Dengan seutas senyum lirih, aku gapai bunga layu itu dan ku ganti dengan bunga yang baru saja ku beli.
“Harapan baru untuk tahun yang baru, bukan begitu?” Aku menatap ke wajahnya yang damai. Seorang gadis kecil yang masih asyik tenggelam di mimpinya.
Aku menarik bangku yang terletak di sebelah tempat pembaringannya, memperhatikan wajah yang begitu kurindukan.
“Kamu enggak kangen Mama nak?” Aku mulai membuka suara lagi, kini dengan nada tercekat sambil ku belai lembut rambutnya yang mulai memanjang.
“Hari ini kamu ulang tahun, yuk bangun sebentar,” masih tak menyerah, aku kembali melontarkan kalimat-kalimat kosong yang tak berarti.
Ini adalah tahun ketiga, sejak putri cantikku memilih untuk tenggelam di mimpinya. Kecelakaan pada Desember, tiga tahun lalu telah berhasil merenggut seluruh harapanku dengan sekejap.

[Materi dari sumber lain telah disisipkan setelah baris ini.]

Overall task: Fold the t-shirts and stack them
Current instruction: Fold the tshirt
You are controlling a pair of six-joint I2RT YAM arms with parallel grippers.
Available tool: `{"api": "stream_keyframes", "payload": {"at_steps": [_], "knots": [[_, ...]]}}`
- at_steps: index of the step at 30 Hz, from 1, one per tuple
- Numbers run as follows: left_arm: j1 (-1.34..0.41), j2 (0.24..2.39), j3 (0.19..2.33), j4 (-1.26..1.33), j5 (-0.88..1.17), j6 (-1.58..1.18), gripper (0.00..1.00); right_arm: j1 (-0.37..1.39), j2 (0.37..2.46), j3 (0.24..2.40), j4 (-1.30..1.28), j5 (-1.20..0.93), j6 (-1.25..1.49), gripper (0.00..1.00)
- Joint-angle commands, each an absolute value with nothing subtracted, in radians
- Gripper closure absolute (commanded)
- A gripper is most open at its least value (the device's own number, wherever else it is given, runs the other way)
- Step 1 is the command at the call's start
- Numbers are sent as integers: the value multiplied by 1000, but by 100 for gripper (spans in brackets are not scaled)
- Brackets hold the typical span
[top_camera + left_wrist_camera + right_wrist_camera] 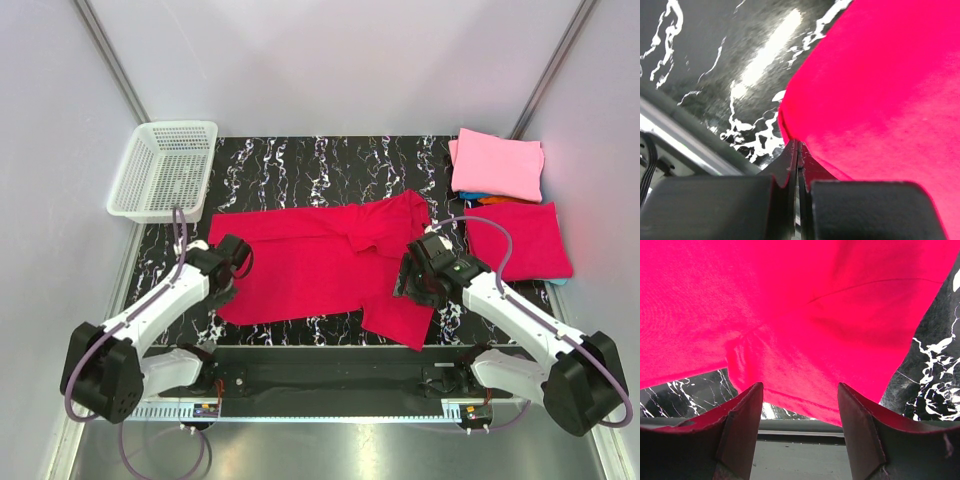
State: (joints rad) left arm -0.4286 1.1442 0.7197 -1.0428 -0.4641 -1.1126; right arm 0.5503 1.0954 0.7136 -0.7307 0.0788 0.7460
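Folding awaits the red t-shirt (pixel 310 265) spread mid-table, left gripper (pixel 798 145) shut at its near-left corner, right gripper (pixel 800 390) wide above its hem; pink shirt (pixel 497 165) and folded red shirt (pixel 518 240) lie finished far right.

Robot lab cell: white enclosure walls (pixel 320 60), marble-print table (pixel 300 160), aluminium posts (pixel 104 48).
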Motion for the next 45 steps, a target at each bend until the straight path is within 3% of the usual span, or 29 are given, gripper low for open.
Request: {"api": "stream_keyframes", "payload": {"at_steps": [1, 7, 17, 19, 24, 45], "knots": [[-426, 1212, 791, -924, -473, -1014, 100, 557, 1104, 750, -727, 101, 755, 32], [-443, 1429, 894, -873, -466, -956, 100, 558, 1108, 750, -726, 100, 756, 31], [-479, 1585, 945, -854, -469, -946, 100, 557, 1117, 750, -724, 97, 749, 31], [-485, 1572, 940, -853, -468, -948, 85, 557, 1114, 747, -726, 95, 749, 30], [-488, 1534, 937, -856, -472, -936, 60, 557, 1111, 742, -723, 92, 749, 30], [-491, 1568, 891, -900, -446, -992, 59, 557, 1097, 741, -724, 97, 750, 30]]}}
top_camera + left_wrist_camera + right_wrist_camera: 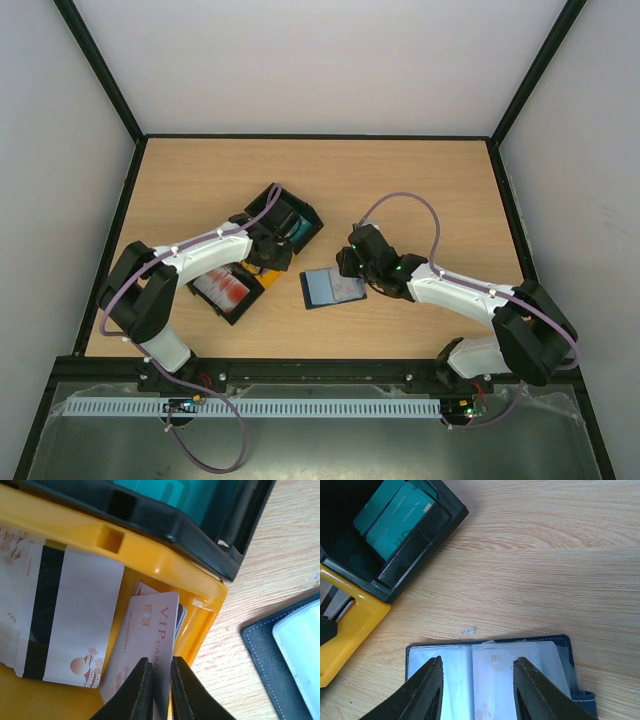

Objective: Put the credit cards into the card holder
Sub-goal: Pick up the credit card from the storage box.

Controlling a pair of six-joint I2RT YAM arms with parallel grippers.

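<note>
Close to the left wrist camera, the left gripper (160, 672) had its black fingers pressed together on a whitish plastic card printed VIP CARD (150, 630), hiding its near end. The card's long axis pointed away from the gripper, leaning slightly right. It lay in the glossy yellow bay of a black-and-yellow moulded tray (165, 565); a card beneath showed only as a sliver. Beside it, a white card with a black magnetic stripe (85, 605) was cut off at the left. The right gripper (479, 682) hung spread over the open navy stitched card holder (545, 670) on the wood-grain table (545, 555). The holder's long axis ran left to right, and its near edge was cropped. Beyond, teal cards (395, 517) lay in the tray's black bay.
</note>
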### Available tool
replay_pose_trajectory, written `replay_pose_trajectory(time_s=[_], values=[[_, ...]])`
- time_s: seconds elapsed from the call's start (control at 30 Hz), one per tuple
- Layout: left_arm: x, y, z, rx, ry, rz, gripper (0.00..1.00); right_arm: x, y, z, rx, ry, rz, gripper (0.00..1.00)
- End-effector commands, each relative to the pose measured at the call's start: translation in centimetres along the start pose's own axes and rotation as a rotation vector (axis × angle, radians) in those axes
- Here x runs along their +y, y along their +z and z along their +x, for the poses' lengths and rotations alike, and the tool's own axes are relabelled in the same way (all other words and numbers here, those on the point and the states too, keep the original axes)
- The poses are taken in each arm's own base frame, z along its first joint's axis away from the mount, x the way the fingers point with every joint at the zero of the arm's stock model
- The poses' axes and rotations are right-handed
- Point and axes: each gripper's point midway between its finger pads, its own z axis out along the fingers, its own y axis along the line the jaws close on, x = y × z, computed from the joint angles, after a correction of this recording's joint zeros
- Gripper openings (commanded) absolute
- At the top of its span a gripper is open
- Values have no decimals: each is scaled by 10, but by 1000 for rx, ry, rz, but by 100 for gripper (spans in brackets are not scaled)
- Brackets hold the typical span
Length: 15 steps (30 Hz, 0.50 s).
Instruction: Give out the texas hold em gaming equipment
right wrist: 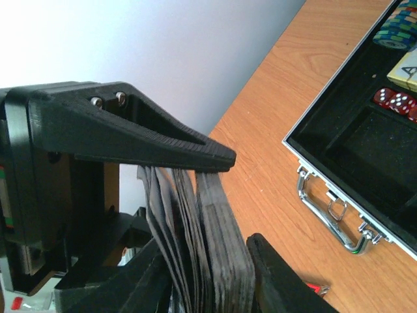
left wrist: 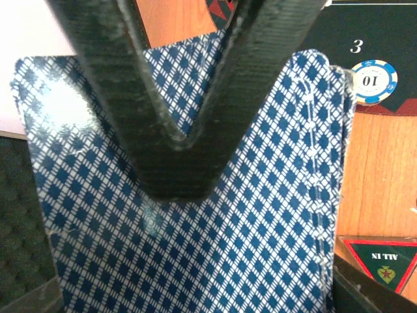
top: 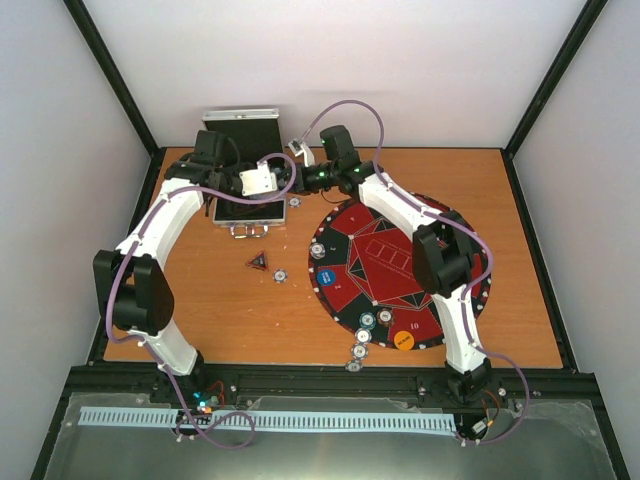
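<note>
Where the two arms meet, the deck [top: 258, 180] hangs in the air over the open case [top: 245, 222], back-left of the counter [top: 200, 300], pale face up to the top camera. Across its thickness the right gripper [top: 287, 180] pinches it, one finger on each face; the cards fan a bit, so the hold looks loose. Edge to edge the left gripper [top: 238, 184] straddles the deck, one finger at its top edge; can't tell if it's actually clamping. Inside the case: chips [right wrist: 399, 29] and red dice [right wrist: 395, 101]. Right of the case sits a round red-and-black mat [top: 390, 255] with rim chips [top: 318, 250], a blue disc [top: 326, 280] and an orange disc [top: 403, 340] on it. A triangle token [top: 258, 261] and a lone chip [top: 281, 273] lie on bare wood just left of the mat.
</note>
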Motion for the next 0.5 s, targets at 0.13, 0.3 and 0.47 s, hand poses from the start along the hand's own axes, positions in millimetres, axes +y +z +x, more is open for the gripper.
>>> replay_pose_trajectory(time_s=[0.13, 0.3, 0.47], values=[[-2, -7, -13, -43, -6, 30, 66, 10, -6, -7, -25, -60, 40, 44], [0, -6, -13, -41, -9, 20, 66, 7, -10, -7, -18, -80, 81, 49], [1, -4, -13, -44, -28, 21, 66, 8, -17, -11, -31, -122, 137, 52]])
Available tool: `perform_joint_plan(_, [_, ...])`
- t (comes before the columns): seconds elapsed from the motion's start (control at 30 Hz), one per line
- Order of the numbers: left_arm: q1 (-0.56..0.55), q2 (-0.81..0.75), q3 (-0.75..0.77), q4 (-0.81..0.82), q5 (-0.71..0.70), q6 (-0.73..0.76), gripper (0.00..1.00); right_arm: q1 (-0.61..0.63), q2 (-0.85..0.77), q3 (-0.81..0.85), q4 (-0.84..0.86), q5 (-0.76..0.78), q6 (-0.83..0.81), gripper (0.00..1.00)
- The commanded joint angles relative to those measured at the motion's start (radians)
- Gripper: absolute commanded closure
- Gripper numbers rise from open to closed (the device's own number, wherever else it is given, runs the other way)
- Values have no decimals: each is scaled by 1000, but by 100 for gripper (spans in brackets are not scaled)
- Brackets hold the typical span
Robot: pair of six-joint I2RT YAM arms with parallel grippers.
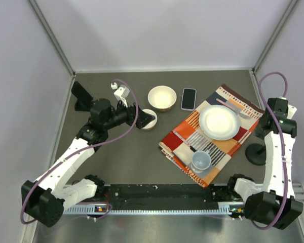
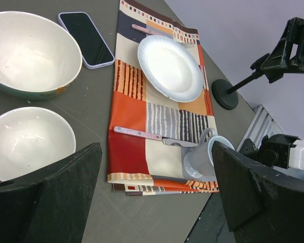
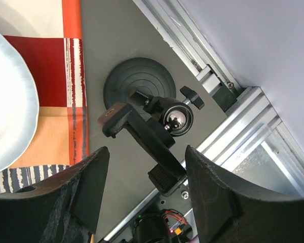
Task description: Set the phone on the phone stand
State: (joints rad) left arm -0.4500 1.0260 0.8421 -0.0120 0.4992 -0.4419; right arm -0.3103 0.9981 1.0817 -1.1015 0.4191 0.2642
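The phone (image 1: pixel 188 98), dark screen up in a lilac case, lies flat on the table between the big bowl and the placemat; it also shows in the left wrist view (image 2: pixel 86 39). The black phone stand (image 1: pixel 256 153) stands at the right edge, with a round base (image 3: pixel 138 83), a ball joint and an empty clamp (image 3: pixel 142 134). My left gripper (image 1: pixel 141 119) is open and empty, hovering by the small bowl, left of the phone. My right gripper (image 1: pixel 262 130) is open and empty above the stand, with the clamp showing between its fingers (image 3: pixel 86 192).
A large cream bowl (image 1: pixel 162 97) and a small white bowl (image 1: pixel 149 119) sit left of the phone. A striped orange placemat (image 1: pixel 180 139) carries a white plate (image 1: pixel 220 122), a pale blue mug (image 1: pixel 201 161) and pink-handled cutlery (image 2: pixel 137 133). Enclosure walls close in the table.
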Motion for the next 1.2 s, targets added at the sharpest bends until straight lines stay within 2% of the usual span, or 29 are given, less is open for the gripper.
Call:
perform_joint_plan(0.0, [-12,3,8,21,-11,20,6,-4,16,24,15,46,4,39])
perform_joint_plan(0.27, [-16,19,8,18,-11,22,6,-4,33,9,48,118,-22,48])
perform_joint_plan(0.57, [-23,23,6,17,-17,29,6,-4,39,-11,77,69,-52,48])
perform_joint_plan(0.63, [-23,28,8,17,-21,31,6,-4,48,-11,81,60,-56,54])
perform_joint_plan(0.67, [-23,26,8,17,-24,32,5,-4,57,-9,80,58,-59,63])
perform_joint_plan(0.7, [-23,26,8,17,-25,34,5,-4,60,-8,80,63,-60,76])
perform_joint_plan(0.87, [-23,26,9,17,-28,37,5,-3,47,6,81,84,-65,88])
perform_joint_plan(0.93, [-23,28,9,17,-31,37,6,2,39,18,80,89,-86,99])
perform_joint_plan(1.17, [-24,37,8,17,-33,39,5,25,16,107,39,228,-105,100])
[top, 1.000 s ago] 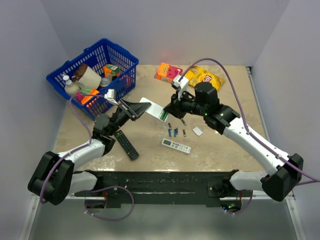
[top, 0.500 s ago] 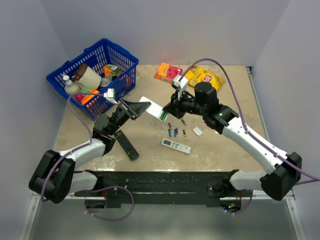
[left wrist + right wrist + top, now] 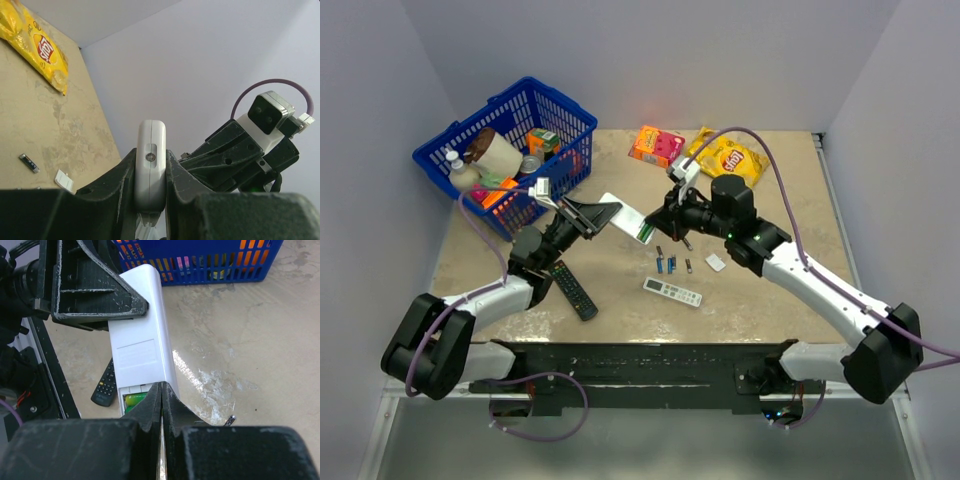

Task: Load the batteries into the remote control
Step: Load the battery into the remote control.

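The white remote control [image 3: 625,217] is held off the table, back side up, with my left gripper [image 3: 604,212] shut on its sides. In the left wrist view its end [image 3: 150,142] sits clamped between the fingers [image 3: 126,172]. The right wrist view shows its open battery bay with a green battery [image 3: 134,400] inside. My right gripper [image 3: 162,386] is shut, tips together at that bay's edge, with nothing between them. Loose batteries [image 3: 668,264] lie on the table below, one showing in the right wrist view [image 3: 230,420].
A small white cover [image 3: 716,262] lies beside the cells. A slim white remote [image 3: 672,292] and a black remote [image 3: 573,290] lie nearer the arms. A blue basket [image 3: 565,112] of groceries stands back left, an orange box [image 3: 656,145] and a yellow chip bag [image 3: 728,157] at the back.
The right gripper's jaws have closed fully at the remote's battery bay, and that arm has shifted slightly. The left arm still holds the remote in the same place.
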Robot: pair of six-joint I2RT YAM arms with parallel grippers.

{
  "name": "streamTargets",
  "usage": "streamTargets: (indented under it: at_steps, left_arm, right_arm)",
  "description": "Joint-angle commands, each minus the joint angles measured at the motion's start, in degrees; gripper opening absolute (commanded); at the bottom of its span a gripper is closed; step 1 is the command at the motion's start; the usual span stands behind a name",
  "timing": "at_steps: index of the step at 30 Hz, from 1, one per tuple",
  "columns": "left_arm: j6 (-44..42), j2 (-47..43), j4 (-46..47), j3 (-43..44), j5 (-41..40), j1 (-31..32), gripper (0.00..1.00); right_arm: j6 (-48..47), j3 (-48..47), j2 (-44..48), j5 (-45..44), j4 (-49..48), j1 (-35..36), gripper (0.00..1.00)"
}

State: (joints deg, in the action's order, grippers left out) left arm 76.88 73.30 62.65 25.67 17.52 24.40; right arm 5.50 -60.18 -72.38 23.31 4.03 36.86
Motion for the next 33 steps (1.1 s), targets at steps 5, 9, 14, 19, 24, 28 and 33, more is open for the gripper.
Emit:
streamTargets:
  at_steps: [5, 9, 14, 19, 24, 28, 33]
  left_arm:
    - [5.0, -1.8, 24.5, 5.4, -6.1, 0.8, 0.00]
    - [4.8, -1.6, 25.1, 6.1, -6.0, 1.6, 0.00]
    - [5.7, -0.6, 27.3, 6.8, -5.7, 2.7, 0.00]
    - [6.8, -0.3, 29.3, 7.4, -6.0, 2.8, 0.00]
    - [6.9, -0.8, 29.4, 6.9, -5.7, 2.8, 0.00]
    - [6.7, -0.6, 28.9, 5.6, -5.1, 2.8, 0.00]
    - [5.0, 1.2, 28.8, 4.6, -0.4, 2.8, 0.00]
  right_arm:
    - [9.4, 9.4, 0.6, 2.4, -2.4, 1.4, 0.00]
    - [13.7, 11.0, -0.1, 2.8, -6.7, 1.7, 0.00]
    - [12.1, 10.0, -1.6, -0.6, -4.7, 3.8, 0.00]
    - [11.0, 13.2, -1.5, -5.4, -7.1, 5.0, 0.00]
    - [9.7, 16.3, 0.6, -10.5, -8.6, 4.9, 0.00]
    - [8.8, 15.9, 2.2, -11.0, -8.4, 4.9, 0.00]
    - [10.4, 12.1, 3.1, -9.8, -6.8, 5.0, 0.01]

“Kamu di dalam mimpi lagi main sama Papa ya? Kalo iya…….”
Aku tak mampu melanjutkan ucapanku, dengan kurang ajarnya air mataku luruh. Menghancurkan sisa-sisa pertahananku yang berusaha ku bangun sedemikian kuatnya.
Kepingan hatiku yang terakhir kembali terkoyak, napasku sesak akan isakan yang berusaha ku redam. Ini teramat menyakitkan.
“Sampaikan ke Papa, Mama rindu sekali dengan Papa.”
Isakanku kembali terdengar, seakan menggema di seluruh ruangan. Aku meraih tangan mungilnya yang pucat, menempelkan tangan dingin itu ke pipiku sembari menatap lekat dirinya yang masih berjuang untuk hidupnya.
“Nak, asyik banget ya mimpinya? Udahan dong, mama kangen kamu.”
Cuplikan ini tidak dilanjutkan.